Au niveau économique, la période de zaïrisation, le mouvement créé par Mobutu, a permis à des militaires et à Mobutu lui-même de s’enrichir indéfiniment, généralisant la corruption et périclitant le potentiel économique des mines, des usines, et même des exploitations agricoles. Exemple : Renault Zaïre, filiale de l’ex-régie française, avait développé des fermes aux alentours de Kinshasa permettant à des centaines de personnes de se nourrir décemment. Une fois ces fermes rachetées par l’État, leur rendement s’est effondré car les cadres du régime ont capté les revenus issus du travail agricole.

Kabila et Mobutu, même combat ?

Le sentiment de nostalgie à l’égard de Mobutu s’expliquerait aussi par la gouvernance de Joseph Kabila, au pouvoir depuis l’assassinat de son père, en 2001. La diaspora congo-zaïroise oppose Mobutu à Kabila fils alors qu’en fait, Kabila est le véritable héritier politique de Mobutu. Comme Mobutu, l’actuel président s’enrichit sur le pays et enrichit ses proches dans un système de corruption quasi général au pays. Comme Mobutu, Kabila laisse la RDC sous tutelle étrangère, notamment celle de la Chine, dans le développement de ses structures économiques. Comme Mobutu, Kabila reste au centre du jeu politique congo-zaïrois, mais avec une différence sur la forme : là où Mobutu faisait des discours fleuves de plusieurs heures, empêchant des opposants politiques de s’exprimer, Kabila s’enferme dans le mutisme le plus absolu, laissant parler ses adversaires qui se fatiguent de la sorte. Cerise sur le gâteau : nombre de dignitaires kabilistes étaient déjà des cadres mobutistes dans les années 1980 et 1990, preuve, s’il en fallait, que la classe politique ne s’est pas renouvelée.

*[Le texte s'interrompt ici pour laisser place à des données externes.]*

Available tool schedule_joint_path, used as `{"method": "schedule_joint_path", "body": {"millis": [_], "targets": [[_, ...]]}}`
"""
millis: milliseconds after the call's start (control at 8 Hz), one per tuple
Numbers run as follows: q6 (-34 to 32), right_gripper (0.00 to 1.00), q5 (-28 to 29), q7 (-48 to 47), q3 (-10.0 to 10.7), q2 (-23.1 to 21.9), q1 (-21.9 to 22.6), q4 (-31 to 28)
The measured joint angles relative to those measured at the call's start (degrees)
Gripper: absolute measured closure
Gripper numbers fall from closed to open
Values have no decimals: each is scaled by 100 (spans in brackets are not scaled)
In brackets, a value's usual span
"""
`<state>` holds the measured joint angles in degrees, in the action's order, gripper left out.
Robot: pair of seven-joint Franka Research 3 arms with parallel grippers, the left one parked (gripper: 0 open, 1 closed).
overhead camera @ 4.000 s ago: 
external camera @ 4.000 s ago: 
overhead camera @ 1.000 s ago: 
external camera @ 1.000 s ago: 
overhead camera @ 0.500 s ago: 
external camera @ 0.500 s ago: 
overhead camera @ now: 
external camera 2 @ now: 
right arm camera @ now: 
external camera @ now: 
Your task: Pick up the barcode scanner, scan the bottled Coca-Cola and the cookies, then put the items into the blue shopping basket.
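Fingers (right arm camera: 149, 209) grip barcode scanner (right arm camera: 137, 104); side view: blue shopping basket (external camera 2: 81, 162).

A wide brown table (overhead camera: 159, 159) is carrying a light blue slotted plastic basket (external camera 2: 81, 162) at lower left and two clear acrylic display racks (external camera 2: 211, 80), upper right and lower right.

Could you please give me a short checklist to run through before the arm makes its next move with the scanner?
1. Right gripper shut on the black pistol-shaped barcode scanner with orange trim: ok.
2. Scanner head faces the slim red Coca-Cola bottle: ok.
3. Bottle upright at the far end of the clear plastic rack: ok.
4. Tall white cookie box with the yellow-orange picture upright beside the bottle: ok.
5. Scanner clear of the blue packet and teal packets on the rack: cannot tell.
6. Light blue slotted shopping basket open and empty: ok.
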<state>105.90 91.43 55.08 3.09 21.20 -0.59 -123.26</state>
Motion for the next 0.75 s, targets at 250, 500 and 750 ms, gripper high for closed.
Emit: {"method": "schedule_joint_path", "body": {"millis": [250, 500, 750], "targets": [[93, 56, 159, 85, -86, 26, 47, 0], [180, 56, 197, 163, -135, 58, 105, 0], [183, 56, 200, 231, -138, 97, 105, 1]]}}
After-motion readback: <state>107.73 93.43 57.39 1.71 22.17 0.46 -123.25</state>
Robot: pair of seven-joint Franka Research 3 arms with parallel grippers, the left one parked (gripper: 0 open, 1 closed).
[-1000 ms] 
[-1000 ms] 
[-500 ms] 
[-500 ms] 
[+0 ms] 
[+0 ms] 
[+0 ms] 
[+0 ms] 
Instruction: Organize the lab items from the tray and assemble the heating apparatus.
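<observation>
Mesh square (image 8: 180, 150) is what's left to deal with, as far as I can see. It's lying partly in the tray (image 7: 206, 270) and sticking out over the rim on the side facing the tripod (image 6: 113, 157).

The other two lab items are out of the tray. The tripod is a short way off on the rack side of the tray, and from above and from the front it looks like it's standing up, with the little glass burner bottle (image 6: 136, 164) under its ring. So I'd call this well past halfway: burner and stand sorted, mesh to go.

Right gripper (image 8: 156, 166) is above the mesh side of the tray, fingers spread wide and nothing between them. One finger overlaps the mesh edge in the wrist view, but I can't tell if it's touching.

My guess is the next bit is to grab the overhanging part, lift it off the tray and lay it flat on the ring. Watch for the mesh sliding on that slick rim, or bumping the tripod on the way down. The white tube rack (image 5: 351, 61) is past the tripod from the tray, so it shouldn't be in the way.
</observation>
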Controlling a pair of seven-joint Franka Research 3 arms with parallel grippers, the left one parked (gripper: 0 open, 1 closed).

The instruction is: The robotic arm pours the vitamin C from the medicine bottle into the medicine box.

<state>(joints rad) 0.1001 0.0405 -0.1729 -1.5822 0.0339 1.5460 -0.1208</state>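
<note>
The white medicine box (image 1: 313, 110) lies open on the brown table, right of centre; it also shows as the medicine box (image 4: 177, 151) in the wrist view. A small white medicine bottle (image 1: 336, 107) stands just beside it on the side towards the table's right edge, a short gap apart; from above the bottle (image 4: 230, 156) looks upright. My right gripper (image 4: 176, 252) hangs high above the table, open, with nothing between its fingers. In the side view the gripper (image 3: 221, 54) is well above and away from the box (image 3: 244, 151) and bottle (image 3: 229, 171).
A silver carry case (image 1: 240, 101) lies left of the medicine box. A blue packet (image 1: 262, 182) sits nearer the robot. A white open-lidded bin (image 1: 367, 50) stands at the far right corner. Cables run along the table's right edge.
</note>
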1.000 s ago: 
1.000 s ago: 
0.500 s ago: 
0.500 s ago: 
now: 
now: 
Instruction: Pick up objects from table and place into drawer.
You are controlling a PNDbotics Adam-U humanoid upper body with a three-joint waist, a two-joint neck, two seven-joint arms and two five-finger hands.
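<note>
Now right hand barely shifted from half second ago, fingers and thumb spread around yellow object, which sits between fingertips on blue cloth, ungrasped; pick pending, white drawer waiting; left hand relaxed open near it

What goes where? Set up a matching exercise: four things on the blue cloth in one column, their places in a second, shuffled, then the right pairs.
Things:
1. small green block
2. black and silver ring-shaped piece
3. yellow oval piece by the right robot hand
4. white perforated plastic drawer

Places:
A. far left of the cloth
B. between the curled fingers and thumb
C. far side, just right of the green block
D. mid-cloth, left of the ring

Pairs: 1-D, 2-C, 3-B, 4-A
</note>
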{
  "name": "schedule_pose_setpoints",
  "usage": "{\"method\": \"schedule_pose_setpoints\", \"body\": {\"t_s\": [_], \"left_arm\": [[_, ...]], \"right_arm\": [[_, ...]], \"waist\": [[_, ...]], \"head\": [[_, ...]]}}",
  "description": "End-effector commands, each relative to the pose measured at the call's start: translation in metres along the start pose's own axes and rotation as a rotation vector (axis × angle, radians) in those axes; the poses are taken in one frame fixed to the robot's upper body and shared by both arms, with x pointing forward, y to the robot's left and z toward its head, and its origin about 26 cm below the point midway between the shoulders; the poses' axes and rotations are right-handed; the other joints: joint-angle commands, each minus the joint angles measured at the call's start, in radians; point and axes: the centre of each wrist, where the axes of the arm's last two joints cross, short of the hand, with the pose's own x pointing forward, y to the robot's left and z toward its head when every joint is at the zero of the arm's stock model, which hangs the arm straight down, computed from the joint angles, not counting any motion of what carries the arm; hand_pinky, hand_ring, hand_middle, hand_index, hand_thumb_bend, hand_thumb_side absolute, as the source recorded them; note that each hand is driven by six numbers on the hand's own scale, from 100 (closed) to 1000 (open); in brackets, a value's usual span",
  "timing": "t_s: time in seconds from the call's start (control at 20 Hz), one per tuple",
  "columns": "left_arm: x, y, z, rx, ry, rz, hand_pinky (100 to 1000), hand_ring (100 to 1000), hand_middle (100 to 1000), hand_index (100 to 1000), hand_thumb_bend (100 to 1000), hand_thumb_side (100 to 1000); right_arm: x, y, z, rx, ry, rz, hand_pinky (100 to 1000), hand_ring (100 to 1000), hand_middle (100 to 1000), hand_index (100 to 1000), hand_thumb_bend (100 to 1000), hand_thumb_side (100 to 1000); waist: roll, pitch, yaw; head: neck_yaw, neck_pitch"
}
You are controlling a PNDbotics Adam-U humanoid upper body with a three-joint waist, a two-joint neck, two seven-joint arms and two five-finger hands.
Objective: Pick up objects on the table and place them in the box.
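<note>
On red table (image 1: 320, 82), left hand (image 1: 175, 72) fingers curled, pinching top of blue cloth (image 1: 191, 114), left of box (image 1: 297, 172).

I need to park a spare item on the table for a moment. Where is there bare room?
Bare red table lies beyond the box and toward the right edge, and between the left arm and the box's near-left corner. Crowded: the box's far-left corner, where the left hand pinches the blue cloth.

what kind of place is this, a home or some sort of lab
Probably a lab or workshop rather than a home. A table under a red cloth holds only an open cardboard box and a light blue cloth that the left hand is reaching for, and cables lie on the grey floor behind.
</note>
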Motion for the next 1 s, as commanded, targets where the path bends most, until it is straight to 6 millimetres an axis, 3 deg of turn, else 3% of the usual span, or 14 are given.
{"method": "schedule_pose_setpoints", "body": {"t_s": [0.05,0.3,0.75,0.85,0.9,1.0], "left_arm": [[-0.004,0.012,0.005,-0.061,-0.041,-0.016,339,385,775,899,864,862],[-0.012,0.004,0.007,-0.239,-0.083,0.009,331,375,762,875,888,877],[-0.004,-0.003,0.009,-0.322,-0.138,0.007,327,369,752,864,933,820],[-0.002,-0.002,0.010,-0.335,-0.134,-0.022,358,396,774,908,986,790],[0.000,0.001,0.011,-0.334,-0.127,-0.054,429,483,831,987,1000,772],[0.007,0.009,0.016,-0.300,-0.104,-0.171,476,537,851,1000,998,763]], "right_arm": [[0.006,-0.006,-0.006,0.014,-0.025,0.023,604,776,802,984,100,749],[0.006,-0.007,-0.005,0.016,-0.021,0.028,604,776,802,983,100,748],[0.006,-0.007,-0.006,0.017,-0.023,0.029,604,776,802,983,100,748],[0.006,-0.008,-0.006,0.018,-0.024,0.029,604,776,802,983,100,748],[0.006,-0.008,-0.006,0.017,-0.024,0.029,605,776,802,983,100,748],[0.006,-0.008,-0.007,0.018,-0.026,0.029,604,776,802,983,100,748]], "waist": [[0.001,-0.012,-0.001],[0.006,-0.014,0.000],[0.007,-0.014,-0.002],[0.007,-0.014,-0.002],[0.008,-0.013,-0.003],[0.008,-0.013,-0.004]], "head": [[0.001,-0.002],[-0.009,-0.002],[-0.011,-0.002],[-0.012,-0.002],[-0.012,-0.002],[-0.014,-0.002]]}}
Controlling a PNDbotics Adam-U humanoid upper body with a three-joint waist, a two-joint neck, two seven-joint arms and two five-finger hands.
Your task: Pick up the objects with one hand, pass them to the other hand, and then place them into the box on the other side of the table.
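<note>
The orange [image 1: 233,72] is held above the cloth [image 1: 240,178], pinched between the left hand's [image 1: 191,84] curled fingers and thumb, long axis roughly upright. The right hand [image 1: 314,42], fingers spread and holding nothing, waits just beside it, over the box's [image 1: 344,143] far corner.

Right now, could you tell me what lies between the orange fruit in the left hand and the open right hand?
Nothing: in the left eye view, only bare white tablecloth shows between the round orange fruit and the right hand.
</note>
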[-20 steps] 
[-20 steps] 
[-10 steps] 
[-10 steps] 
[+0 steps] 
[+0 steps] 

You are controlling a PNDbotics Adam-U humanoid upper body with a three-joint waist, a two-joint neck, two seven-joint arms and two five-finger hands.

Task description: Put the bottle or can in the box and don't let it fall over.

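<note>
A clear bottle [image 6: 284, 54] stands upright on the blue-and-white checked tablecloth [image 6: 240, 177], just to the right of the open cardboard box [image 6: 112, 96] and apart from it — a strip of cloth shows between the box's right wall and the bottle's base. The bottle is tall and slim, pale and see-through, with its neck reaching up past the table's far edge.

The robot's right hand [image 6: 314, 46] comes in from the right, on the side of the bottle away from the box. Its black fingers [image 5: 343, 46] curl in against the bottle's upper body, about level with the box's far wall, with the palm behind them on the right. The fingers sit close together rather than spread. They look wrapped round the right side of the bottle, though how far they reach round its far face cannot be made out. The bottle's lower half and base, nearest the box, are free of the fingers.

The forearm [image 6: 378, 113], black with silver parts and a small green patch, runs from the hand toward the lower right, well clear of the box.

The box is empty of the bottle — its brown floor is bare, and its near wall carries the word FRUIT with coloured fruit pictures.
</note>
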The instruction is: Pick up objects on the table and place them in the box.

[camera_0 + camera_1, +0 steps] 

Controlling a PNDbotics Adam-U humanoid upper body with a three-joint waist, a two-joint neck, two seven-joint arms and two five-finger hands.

Restent les grands perdants : les habitants. La richesse par Congo-Zaïrois reste très faible. Selon le FMI, le PIB par habitant en parité de pouvoir d’achat au Congo-Zaïre était de 773 dollars en 2016, soit un niveau semblable à ce qu’il était en 1983 ! Dès la fin des années 1980, l’appauvrissement du Zaïre était continu jusqu’en 2001, en raison de la fin de la guerre froide, de l’impact du génocide tutsi, de la rébellion renversant le régime de Mobutu puis de la guerre entre Kabila père et ses anciens alliés rwandais et ougandais.